In these records, how many lines contain "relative"? Please reply with the number only.
===
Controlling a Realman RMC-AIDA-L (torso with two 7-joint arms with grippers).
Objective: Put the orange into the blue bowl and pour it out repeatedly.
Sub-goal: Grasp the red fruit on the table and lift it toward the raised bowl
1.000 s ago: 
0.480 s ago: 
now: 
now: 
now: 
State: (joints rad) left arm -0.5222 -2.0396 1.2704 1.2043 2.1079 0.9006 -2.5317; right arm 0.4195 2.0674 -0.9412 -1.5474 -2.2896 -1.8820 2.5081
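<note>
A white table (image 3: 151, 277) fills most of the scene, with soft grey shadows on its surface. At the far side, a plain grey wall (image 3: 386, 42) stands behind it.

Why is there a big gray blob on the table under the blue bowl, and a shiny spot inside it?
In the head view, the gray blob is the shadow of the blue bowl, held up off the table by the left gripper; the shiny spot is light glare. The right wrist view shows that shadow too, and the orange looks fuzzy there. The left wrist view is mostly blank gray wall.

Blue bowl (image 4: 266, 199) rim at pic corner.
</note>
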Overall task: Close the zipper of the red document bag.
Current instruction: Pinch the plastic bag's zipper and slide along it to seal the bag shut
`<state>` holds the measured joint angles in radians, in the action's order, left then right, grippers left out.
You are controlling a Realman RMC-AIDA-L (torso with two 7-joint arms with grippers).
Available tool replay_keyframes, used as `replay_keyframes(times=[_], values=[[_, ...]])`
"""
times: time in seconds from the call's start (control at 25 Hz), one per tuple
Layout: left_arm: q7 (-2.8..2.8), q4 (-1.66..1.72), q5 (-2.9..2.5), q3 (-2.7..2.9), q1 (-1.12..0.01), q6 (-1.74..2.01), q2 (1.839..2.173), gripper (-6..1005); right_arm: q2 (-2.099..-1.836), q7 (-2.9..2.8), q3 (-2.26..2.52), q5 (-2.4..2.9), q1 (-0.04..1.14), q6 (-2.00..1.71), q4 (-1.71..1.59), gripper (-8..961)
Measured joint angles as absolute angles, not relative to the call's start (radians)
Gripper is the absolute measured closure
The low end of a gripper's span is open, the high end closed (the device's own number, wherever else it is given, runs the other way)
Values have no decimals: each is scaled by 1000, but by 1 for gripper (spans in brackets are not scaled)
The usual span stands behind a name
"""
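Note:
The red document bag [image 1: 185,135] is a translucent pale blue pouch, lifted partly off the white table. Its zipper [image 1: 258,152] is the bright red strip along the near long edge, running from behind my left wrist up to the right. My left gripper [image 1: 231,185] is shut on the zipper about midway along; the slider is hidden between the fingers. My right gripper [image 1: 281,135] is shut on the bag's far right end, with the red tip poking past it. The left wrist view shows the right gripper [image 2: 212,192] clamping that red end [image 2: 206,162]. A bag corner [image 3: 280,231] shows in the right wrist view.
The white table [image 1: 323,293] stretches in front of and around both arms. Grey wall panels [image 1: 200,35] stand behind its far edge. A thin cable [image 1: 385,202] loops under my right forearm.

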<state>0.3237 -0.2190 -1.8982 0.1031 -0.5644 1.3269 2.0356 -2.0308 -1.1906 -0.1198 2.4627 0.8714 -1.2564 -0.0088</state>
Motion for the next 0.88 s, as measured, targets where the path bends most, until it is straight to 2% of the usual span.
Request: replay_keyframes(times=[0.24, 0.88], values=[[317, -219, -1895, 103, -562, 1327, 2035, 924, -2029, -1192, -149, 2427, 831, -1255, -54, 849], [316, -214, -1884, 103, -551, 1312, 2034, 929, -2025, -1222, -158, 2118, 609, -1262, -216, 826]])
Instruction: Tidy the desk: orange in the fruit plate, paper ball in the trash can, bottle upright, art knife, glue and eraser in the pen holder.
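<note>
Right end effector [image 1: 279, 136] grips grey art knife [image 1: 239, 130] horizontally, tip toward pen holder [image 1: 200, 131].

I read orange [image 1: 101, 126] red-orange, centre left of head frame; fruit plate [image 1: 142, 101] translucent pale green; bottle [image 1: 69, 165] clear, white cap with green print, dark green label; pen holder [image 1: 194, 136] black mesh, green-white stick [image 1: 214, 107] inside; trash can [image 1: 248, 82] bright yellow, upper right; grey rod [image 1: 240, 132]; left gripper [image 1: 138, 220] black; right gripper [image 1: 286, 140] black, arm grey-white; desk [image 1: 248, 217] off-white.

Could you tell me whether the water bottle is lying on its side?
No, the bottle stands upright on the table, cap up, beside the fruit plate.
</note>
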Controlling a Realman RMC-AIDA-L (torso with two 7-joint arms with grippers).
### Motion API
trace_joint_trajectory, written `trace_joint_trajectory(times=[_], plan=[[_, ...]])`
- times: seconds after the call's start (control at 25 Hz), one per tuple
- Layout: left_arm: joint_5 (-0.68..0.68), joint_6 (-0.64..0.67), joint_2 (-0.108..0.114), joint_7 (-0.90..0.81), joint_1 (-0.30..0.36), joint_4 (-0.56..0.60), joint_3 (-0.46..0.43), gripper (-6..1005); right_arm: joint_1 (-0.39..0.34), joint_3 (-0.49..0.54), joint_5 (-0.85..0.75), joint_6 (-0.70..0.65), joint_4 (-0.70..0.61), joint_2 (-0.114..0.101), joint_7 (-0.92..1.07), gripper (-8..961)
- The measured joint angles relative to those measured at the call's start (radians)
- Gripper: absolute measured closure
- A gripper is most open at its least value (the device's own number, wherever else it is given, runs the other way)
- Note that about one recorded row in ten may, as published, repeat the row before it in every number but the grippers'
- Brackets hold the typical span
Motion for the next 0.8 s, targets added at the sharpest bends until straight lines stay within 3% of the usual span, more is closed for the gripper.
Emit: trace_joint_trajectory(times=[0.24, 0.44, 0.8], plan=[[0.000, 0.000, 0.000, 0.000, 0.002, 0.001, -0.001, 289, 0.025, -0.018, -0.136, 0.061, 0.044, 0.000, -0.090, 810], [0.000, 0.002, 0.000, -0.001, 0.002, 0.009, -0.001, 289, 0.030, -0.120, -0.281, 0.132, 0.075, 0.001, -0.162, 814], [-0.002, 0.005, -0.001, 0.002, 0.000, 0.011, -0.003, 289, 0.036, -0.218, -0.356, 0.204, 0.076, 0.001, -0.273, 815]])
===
*TASK OUTPUT*: 2